## Exercise directions:
Only these lines of the data below are wanted: the one with "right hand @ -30", the one with "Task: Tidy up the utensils", and any lines between them, each repeated exactly.

## Records for this exercise:
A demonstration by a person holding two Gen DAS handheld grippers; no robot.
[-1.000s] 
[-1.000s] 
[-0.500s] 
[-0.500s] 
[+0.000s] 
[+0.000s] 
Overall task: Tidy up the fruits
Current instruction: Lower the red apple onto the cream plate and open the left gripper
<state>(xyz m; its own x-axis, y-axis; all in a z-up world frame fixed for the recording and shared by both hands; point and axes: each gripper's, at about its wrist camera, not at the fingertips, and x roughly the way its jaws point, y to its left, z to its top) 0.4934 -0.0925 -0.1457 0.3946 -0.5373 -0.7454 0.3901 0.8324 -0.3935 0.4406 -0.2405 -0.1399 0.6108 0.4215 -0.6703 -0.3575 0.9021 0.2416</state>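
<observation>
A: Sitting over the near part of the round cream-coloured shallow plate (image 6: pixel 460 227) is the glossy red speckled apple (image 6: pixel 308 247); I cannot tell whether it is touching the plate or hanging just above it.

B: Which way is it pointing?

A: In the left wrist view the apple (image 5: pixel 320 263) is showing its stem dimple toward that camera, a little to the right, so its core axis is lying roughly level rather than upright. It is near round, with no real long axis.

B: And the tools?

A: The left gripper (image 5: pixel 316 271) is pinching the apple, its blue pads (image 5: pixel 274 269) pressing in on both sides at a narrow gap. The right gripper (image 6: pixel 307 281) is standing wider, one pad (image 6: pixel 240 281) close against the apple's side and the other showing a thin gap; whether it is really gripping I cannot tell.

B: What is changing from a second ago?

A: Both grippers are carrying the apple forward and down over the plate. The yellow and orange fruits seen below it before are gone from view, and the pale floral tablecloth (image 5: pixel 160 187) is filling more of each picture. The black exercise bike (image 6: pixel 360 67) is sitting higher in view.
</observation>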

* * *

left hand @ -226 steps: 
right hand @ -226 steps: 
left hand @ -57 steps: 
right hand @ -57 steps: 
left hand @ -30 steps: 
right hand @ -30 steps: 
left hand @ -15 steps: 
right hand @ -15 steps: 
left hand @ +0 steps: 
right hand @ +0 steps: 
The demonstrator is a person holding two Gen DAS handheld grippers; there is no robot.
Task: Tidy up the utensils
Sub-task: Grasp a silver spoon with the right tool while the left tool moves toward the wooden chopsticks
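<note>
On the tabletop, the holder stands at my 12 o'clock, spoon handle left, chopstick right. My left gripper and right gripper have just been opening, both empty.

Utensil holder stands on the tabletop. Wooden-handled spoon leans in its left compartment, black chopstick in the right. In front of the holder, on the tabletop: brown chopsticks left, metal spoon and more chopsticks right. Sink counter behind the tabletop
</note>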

## Your response:
right hand @ -30 steps: 
left hand @ -15 steps: 
right hand @ -15 steps: 
left hand @ +0 steps: 
right hand @ +0 steps: 
The demonstrator is a person holding two Gen DAS handheld grippers; there is no robot.
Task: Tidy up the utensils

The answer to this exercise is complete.